Computer abuse occurs at least once in everyone’s life. To some people it might be not of a great importance, but to others it could be fatal. Thus, there are a few basic things you should keep in mind if you leave your machine unprotected. drivingschoolintoronto
First of all we are going to consider the most common abuses which can be done to your computer if someone gains physical access to it. Except for viewing and stealing your private data they can get information about the way you use your computer and turn it against you. Let’s regard a few possible ways of exploiting your machine.
Just by using the search function it’s possible to tell which files you’ve accessed. Moreover the location, date and exact time of their execution will be provided to the abuser. Your system folders (located in ‘Documents and Settings’) also contain private information:
- the ‘Temp’ folder: it contains programs you’ve installed and files from archives you’ve opened;
- ‘Cache’ folders: contain pages you’ve visited, mails you’ve sent and/or received and so on;
- ‘Bookmarks’: they list the URLs you frequently visit;
- ‘Recent Documents’: they display files you’ve last opened;
- the ‘History’ folder: it has all sites you’ve accessed;
Cookies represent a more serious threat due to the fact that they allow the enemy to log in to your account without knowing your password. Thus, it’s recommended to clear your cache, cookies and history folders regularly to prevent unwished surprises.
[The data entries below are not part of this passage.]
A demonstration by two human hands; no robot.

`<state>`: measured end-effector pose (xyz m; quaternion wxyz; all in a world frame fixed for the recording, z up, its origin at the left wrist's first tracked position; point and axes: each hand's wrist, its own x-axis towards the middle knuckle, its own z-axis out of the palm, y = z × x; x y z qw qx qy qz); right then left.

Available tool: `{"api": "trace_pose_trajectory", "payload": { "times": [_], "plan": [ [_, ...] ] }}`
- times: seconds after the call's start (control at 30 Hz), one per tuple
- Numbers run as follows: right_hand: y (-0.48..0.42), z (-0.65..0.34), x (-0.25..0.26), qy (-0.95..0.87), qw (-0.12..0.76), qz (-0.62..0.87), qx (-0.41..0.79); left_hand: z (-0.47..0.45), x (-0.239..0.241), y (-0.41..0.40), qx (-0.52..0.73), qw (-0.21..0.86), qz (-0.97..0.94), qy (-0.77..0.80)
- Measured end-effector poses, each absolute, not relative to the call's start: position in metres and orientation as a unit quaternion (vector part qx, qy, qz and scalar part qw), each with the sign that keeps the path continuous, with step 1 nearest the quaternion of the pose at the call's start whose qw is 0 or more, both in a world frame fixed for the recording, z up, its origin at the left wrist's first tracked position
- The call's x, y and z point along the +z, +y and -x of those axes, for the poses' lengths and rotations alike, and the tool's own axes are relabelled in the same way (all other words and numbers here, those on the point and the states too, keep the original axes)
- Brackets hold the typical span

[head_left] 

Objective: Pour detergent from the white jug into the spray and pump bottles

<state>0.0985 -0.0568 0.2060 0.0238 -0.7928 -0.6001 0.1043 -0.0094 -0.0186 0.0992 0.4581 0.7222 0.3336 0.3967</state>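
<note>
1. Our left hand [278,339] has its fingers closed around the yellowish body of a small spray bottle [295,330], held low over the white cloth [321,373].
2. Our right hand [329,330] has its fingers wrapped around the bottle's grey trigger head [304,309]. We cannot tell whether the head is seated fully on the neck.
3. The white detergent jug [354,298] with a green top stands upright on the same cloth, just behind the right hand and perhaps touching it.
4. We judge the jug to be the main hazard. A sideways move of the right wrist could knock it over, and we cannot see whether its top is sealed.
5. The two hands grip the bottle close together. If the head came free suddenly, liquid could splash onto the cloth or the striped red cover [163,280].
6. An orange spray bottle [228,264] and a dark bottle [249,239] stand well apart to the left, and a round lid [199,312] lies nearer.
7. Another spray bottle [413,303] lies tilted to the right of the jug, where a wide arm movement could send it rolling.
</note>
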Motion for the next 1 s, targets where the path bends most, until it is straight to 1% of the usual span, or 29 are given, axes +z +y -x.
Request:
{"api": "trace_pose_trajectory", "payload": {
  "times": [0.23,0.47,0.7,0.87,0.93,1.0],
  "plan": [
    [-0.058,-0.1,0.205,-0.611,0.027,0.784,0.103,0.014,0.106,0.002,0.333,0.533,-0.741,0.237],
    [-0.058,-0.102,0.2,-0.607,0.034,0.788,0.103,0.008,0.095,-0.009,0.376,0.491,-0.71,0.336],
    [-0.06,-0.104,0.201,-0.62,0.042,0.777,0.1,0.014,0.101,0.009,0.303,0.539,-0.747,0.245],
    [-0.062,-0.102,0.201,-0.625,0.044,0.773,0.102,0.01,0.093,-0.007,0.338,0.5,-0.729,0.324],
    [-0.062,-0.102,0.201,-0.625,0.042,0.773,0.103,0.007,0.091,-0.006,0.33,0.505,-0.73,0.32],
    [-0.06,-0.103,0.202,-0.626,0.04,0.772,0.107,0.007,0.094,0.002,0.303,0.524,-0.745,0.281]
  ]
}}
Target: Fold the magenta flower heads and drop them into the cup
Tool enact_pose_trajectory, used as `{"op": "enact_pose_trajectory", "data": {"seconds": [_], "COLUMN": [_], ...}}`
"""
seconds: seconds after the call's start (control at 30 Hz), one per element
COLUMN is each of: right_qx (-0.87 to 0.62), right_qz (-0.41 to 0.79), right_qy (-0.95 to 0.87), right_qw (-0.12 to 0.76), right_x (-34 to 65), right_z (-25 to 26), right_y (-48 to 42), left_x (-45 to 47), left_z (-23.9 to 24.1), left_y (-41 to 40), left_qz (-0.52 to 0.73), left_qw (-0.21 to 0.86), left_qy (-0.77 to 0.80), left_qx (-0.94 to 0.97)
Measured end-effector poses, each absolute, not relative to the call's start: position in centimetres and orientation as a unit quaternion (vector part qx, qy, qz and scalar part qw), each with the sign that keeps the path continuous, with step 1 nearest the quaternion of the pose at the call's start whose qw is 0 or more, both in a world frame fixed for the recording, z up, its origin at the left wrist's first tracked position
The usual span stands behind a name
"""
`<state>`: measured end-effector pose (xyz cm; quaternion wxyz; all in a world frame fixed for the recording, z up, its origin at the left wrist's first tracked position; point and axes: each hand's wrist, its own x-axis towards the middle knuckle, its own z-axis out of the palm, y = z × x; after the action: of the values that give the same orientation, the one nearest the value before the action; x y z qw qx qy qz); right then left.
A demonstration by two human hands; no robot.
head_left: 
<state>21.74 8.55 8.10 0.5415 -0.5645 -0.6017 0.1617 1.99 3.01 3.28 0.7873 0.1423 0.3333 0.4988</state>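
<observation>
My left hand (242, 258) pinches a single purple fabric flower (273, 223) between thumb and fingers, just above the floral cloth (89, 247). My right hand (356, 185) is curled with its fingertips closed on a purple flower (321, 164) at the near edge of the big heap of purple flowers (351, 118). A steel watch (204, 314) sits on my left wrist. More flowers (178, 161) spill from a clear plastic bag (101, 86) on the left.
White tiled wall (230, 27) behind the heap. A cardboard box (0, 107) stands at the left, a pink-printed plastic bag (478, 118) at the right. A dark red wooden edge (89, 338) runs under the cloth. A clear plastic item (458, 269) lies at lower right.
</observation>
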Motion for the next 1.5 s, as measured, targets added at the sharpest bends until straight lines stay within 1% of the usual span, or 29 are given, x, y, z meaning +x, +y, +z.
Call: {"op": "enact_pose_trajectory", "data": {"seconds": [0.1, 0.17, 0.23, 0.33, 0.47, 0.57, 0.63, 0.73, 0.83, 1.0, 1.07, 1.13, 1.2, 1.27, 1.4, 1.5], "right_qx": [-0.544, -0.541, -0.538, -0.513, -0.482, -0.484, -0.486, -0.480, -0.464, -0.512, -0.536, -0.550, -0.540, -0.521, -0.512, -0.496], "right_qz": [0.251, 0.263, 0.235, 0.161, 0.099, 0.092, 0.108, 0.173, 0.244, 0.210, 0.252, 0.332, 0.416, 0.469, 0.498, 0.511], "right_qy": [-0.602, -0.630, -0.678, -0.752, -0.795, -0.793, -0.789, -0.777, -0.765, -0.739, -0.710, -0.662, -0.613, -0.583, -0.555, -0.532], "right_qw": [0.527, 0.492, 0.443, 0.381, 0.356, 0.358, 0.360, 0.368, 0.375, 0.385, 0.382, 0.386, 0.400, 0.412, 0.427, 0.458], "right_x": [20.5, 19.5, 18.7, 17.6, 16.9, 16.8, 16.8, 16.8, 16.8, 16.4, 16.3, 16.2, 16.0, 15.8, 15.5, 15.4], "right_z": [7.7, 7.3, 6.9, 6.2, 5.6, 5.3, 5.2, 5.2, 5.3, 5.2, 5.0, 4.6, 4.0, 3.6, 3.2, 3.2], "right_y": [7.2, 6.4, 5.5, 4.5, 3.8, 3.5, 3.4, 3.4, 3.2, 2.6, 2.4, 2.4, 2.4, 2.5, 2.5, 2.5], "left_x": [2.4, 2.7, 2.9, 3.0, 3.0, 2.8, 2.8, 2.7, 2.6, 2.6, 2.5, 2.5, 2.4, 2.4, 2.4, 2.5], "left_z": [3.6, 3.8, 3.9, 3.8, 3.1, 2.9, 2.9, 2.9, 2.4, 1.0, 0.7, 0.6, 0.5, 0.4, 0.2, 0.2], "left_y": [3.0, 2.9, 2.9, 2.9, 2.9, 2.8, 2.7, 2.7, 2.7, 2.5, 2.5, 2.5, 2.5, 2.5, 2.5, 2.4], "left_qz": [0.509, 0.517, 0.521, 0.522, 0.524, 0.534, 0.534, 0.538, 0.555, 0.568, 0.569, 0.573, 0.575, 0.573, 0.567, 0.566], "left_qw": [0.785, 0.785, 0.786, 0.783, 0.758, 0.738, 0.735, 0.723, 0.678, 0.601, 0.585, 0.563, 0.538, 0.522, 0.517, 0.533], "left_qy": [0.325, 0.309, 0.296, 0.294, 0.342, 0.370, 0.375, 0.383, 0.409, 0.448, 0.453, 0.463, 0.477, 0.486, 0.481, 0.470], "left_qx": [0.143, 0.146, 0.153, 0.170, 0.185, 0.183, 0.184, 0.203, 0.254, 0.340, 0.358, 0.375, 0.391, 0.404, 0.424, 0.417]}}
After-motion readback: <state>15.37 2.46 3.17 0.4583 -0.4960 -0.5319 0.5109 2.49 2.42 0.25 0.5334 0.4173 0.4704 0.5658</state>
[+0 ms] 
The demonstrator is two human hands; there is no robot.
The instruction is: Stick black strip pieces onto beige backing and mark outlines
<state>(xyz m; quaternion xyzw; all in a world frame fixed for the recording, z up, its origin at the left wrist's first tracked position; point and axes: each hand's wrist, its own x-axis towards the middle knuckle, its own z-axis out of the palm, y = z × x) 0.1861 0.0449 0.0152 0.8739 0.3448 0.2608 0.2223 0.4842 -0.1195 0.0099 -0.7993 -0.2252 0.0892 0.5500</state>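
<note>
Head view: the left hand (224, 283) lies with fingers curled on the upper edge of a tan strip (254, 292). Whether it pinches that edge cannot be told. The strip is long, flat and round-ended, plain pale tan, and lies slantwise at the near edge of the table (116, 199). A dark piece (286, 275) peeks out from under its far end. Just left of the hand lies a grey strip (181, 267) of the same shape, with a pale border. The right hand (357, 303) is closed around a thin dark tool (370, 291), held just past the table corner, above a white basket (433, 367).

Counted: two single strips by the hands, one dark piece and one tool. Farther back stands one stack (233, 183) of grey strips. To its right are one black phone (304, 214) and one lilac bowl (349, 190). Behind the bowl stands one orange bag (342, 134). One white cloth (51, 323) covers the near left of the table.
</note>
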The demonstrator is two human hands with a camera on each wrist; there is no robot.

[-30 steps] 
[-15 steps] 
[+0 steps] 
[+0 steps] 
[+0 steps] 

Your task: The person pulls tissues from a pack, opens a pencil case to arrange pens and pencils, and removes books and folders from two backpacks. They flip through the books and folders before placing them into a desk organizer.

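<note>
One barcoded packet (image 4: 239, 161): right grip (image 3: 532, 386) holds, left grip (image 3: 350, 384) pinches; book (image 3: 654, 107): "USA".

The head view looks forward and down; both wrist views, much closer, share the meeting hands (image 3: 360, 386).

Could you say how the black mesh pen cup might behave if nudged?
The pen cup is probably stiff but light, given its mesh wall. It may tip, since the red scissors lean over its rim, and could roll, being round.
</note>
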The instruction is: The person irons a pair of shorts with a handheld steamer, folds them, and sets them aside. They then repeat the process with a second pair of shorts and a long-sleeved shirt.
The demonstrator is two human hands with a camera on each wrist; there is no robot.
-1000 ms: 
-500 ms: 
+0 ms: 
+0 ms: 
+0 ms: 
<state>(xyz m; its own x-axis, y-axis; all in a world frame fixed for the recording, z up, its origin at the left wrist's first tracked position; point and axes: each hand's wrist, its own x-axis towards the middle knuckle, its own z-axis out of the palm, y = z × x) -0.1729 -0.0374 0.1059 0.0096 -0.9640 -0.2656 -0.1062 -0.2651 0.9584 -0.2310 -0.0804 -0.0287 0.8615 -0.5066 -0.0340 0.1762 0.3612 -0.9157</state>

However, as you might know, it is not necessary for someone to use your machine manually, in order to abuse it. Remote access is even more dangerous. There are a million ways to catch Trojans which make it easy for the attacker to see the contents of your hard disk and run your programs. To prevent this, use a firewall and good anti-virus software. Among other threats there are keyloggers. They can send your usernames and passwords to the attacker, as well as other texts you’ve written (documents, mails etc). There are two other factors which are worth mentioning: spyware and malware. Spyware invades your privacy as well, since it sends lists of sites you visit to databases that monitor your browser’s usage and collect statistics without your approval. Malware is meant to infiltrate and damage a computer (regular viruses, worms etc). To protect your computer from spyware, use programs like SpybotS&D or Ad-Aware SE. temp-mail
Now we are going to learn a few other relevant terms: phishing and spoofing. Phishing combined with spoofing can make a fake mail look genuine and redirect you to sites that look identical to the real site you’d normally expect (most commonly eBay, PayPal etc.), but in fact log your account name and password in the attacker’s database for later abuse. You can probably see where this is all going. They can not only steal your account, but also cause damage. Imagine someone stealing your eBay or PayPal account and making transactions on your behalf.
Unfortunately in such cases the sites can’t help you since it is your job to secure your username and password and to not give them to anyone. This is why I also recommend having different passwords for each site as to not compromise all of your accounts.